In telephone interviews on Monday, Iowan pro-life leaders told NRO that the NRLC endorsement does mean something — in Burke’s case, it meant that he would give him another look. But no one was going to run off a cliff behind that banner, either.

“I don’t know whether this endorsement will mean too much one way or the other,” said Carol Axtell, former president of Linn Area Lutherans for Life. “I would have to hear their reasoning.”

When he entered the race in September, many believed that Thompson would seize the banner for pro-lifers and other conservatives, rising to the top in a field divided between long-shot candidates and frontrunners with questionable conservative credentials. Thompson’s voting record on abortion is impeccable. For that reason, most pro-lifers seemed willing to overlook some legal advice he had given a pro-abortion group, a client of his law firm, in the early 1990s.

But despite early sympathy from millions of conservatives of all stripes, Thompson’s campaign has gotten off to an extremely disappointing start. After surging quickly in key state and national polls, his tide has ebbed after several unimpressive public appearances and a feeling among some conservatives that he just doesn’t have the drive to win.

“I don’t have any major problems with Fred,” Meg Crawford, vice president of Crest Area Right to Life in Union County, Iowa, said Monday. “The fact that he got into the race as late as he did…he has a sense like he doesn’t really want it. If he did really want it, he would have been out here working a lot harder. He might be the one to do it. I don’t know, his heart doesn’t seem to be in it.”

Thompson slightly dulled conservative fervor when he took a middle-ground position on same-sex marriage. And earlier this month, in an interview on Meet the Press, Thompson took a much bigger step to alienate social conservatives by disowning the Human Life Amendment, a longtime plank in the Republican-party platform (his campaign later retracted this). Then, without even being asked the question, he insulted pro-lifers by bringing up the straw-man argument often invoked disingenuously by pro-abortion activists, of women being hauled off to jail for having abortions.

“I do not think it is a wise thing to criminalize young girls and perhaps their parents as aiders and abettors,” he said. “[Y]ou can’t have a law that cuts off an age group or something like that, which potentially would take young, young girls in extreme situations and say, basically, we’re going to put them in jail to do that.”

The question now is whether the NRLC endorsement will convince pro-lifers to coalesce around Thompson in order to stop Giuliani. Otherwise, the national GOP race looks to be evolving into a two-man contest between Giuliani and Romney.

“There are people who are still trying to decide and will want to know who to choose, and they look to NRLC to get direction,” said Kim Lehman, president of Iowa Right to Life.
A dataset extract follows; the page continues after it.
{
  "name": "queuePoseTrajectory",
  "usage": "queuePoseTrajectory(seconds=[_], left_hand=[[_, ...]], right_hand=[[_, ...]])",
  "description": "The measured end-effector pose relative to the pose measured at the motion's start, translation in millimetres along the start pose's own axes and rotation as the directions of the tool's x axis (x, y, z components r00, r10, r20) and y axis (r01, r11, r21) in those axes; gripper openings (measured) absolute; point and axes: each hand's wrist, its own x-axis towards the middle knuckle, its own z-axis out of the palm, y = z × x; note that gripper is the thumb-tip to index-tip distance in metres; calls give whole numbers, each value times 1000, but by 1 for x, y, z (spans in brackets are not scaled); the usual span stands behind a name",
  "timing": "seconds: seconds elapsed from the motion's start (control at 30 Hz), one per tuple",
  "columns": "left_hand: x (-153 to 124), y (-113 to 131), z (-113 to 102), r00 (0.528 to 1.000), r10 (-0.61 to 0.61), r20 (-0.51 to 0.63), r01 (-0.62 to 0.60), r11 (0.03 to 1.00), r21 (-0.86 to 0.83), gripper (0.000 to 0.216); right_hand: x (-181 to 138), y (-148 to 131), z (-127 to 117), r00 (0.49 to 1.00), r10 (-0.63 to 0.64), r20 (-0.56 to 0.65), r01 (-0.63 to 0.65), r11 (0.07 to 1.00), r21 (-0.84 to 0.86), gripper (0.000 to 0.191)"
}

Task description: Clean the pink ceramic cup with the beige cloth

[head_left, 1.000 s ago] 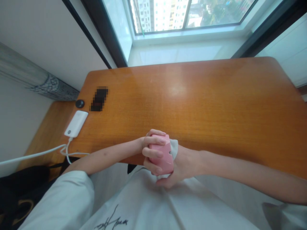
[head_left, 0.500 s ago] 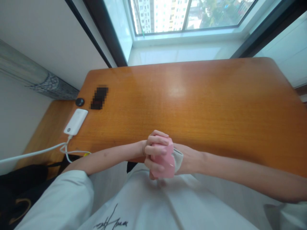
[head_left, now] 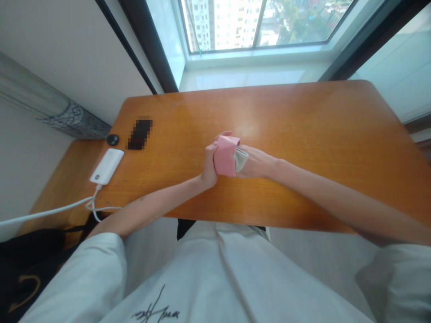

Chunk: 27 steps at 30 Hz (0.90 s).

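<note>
Over the wooden desk (head_left: pixel 303 134), left hand (head_left: pixel 210 163) and right hand (head_left: pixel 254 162) both clasp a pink pouch (head_left: pixel 225 155) between them.

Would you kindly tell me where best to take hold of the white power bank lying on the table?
I would grip the white power bank across its long sides near the middle, coming from above: it lies flat on the table, and its cable leaves the near short end, so keep off that end.
</note>
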Motion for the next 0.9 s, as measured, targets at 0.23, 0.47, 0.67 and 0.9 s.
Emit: queuePoseTrajectory(seconds=[0.23,0.47,0.67,0.9], left_hand=[[92,5,-21,970,-241,5,241,970,32,75],[139,-8,-35,983,9,186,-34,991,130,72],[147,-34,-57,933,255,253,-334,878,344,90],[129,-33,-66,764,417,492,-634,628,452,78]], right_hand=[[27,48,-14,995,1,-95,-23,974,-224,25],[49,64,1,873,103,-476,-113,994,8,43],[51,61,13,710,285,-644,-69,938,339,62],[41,55,14,743,298,-599,-46,916,399,54]])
In Iowa, however, this dynamic may not even exist. With the Iowa caucuses just seven weeks away, the former mayor runs at a distant fourth place in the latest poll and appears to be writing off the state. Pro-lifers in Iowa, therefore, will not necessarily feel the same urgency that exists in other states to unite behind a pro-life candidate who can stop him. Romney leads big in Iowa right now, and in second place is Mike Huckabee, the social-conservative former governor of Arkansas.
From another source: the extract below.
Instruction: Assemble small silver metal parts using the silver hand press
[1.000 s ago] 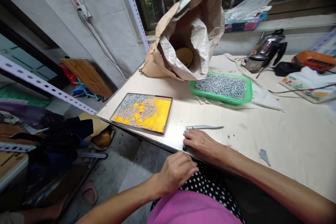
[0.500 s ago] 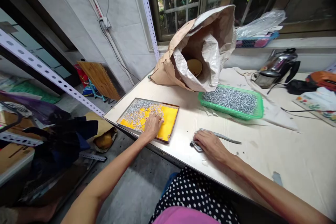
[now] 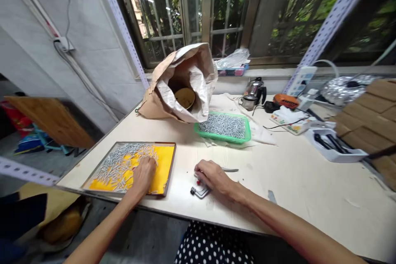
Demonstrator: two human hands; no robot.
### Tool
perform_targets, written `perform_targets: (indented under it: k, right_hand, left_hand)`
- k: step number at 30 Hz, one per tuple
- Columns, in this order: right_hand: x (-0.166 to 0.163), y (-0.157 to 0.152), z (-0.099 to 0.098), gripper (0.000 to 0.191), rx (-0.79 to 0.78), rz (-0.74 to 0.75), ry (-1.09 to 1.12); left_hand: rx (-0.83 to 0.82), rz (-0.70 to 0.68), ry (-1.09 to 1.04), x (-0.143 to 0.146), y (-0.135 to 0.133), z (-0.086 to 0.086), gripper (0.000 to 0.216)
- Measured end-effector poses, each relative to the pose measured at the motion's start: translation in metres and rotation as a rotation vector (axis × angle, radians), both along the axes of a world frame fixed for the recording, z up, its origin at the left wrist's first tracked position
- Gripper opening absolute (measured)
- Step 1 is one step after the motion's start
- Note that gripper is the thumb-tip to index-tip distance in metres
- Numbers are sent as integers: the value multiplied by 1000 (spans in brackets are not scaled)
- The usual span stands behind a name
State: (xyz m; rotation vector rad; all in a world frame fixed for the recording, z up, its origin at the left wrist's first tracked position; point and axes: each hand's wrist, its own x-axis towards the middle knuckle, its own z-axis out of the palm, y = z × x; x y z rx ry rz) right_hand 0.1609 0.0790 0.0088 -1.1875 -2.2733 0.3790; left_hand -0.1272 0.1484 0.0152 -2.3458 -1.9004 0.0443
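My left hand is over a shallow tray with a yellow base, its fingers closed and pointing down among small silvery metal pins. Whether a pin is between the fingertips is hidden. On the tabletop, my right hand is closed around a grey metal plier-like tool with a C-shaped frame. One long handle of the tool sticks out to the right beyond the hand. A small red spot shows on the tool by the fingertips.
Behind the hands, a green basket holds many similar pins. A large open paper sack lies beside it with a round container inside. Farther right are a metal kettle, a white tray and brown cartons.
The view has turned to the right, bringing the cartons and white tray into sight. My left hand stays over the pins, and my right hand keeps hold of the tool. A red spot now shows there.
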Motion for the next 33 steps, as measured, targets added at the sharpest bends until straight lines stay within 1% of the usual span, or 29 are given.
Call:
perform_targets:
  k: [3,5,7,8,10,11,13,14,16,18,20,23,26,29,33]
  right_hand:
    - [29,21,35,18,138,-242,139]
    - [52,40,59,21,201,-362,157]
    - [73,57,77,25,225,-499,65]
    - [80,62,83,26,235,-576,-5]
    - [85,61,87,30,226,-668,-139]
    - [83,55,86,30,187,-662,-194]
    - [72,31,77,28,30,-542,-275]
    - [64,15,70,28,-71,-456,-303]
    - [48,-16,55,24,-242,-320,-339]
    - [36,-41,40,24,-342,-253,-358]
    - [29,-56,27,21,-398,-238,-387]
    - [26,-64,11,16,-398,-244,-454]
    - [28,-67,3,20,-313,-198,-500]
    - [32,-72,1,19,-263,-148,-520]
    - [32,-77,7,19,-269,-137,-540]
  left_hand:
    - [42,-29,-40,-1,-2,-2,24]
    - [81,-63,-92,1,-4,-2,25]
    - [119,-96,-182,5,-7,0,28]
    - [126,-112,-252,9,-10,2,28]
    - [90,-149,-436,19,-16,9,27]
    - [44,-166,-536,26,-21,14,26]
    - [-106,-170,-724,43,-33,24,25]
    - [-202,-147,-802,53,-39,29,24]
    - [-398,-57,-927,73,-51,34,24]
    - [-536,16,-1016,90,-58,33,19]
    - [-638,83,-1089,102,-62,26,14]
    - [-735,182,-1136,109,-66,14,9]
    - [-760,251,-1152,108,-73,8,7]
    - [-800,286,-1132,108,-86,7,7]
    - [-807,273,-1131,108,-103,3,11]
Iowa conservatives, not cowed by the prospect of a Giuliani victory, may not be swayed by NRLC’s support for Thompson. Alternatively, they may not feel a need to unite behind Romney if they feel uneasy about his pro-choice past.

Either way, Thompson probably must win or place a very strong second in Iowa to make any real headway. His numbers in New Hampshire have fallen off a cliff, he is slipping slowly in South Carolina, and in Florida he has fallen back into single digits, in fourth place behind Sen. John McCain (R., Ariz.). For that reason, Fred will be eager for Iowans to pay attention to what the NRLC says today.

“Definitely, by the time of the caucuses, I’ll have made a decision, said Crawford. “It seems sad to say that I can’t tell you who it would be. You’d think that by this time I’d have made a decision.”

– David Freddoso is an NRO staff reporter.